Heather M. Young, the founding dean of the Betty Irene Moore School of Nursing at UC Davis, is among 24 education and health care leaders named to the new California Future Health Workforce Commission.
The commission, which is co-chaired by Janet Napolitano, president of the University of California, and Lloyd Dean, president and CEO of Dignity Health, aims to draft a blueprint to ensure California’s workforce is ready to meet the population’s current and future health needs. Commissioners, who lead in health, education and workforce development sectors, will convene over the next 15 months to draft a master plan to bolster the health workforce with an emphasis on primary care, behavioral health and care for the aging. It is the first time that top statewide leaders from these sectors have coordinated efforts to address this issue.
“As our society grows older and more diverse, we must have health care providers prepared to meet the changing needs of our population and to represent the people they serve,” Young said. “Since nurses make up the largest percentage of the health care workforce in California, I’m honored, as a nurse, to contribute with these leaders as we work to expand access, improve quality and build healthier communities that benefit everyone.”
Four of California’s leading health philanthropies are supporting the project: The California Endowment, California Health Care Foundation, The California Wellness Foundation and Blue Shield of California Foundation.
The Future Health Commission will examine a variety of themes with implications for health workforce development, including:
- Addressing current and emerging workforce shortages in urban and rural areas to ensure access to quality, affordable services and improved equity in health outcomes.
- Preparing a health workforce that has the necessary skills and training and can leverage technological advances to promote health and improve efficiency of care delivery.
- Prioritizing innovation in workforce and training solutions to address rising health care and education costs.
- Increasing opportunities for California residents to become the future health workforce and secure rewarding jobs in service to their communities.
“I am honored and eager to help spearhead this urgent effort to prepare and expand our state's health workforce to meet the needs of California's increasingly diverse population,” Napolitano said. “Now is the time to craft a blueprint that will help guide policymakers, health care educators, providers and other state and community leaders in implementing a sustainable and forward-looking strategy that ensures all Californians have access to high-quality health care."
Over the next 15 months, the commissioners—along with technical advisers and the commission’s expert support staff—will work to develop a master plan for California to heal the gap between the health landscape that exists today and one that works for future generations while simultaneously creating thousands of jobs in the sector.

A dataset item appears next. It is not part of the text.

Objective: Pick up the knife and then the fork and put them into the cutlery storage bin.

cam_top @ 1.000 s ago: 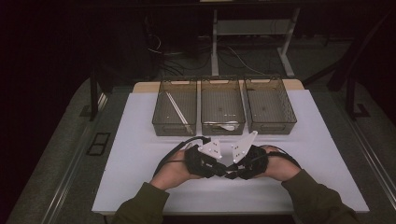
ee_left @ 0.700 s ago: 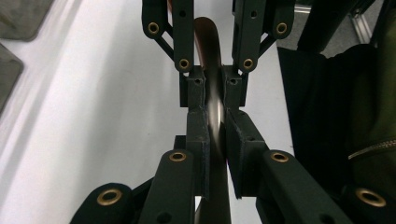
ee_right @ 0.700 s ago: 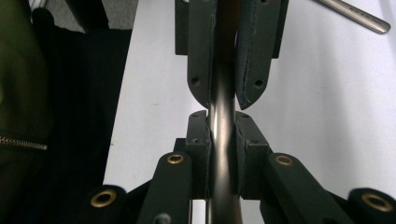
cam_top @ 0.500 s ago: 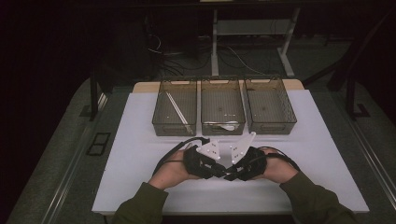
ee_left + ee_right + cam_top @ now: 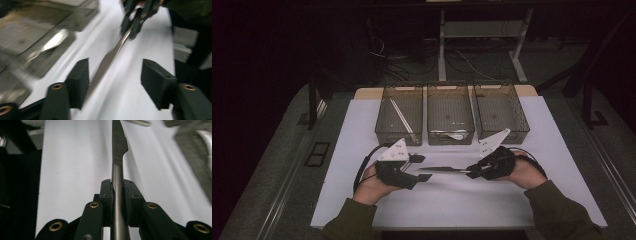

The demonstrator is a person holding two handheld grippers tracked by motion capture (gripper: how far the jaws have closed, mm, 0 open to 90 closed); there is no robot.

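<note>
Steel is what we see at the centre: a table knife [image 5: 447, 170] held level just above the white worktop [image 5: 452, 205], between our two hands. Our right gripper [image 5: 473, 171] has its jaws clamped together on the knife's handle, and in the right gripper view the blade [image 5: 119, 142] runs straight away from us. Our left gripper [image 5: 419, 166] has its jaws spread apart, with the blade tip lying between them, close to one jaw (whether it touches, we cannot tell, since that view is blurred).

Beyond the hands stand three clear bins side by side: the left bin [image 5: 399, 112] holds a long thin utensil, the middle bin [image 5: 450, 112] holds what looks like a spoon [image 5: 53, 41], and the right bin [image 5: 500, 110] looks empty.

We judge the knife stiff, smooth and fairly light, apt to slip or pivot in a narrow grip. The thicker handle offers the safest hold, square across its flat sides.
</note>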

The California Future Health Workforce Commission will hold its first meeting in September 2017 and will conclude its work in December 2018. Commissioners’ final plan will promote short-, medium- and longer-term solutions that could be implemented by the state, educational institutions, employers and other stakeholders to address current and future gaps in the health workforce. The goal is to secure commitments to implement and sustain the plan and priority recommendations.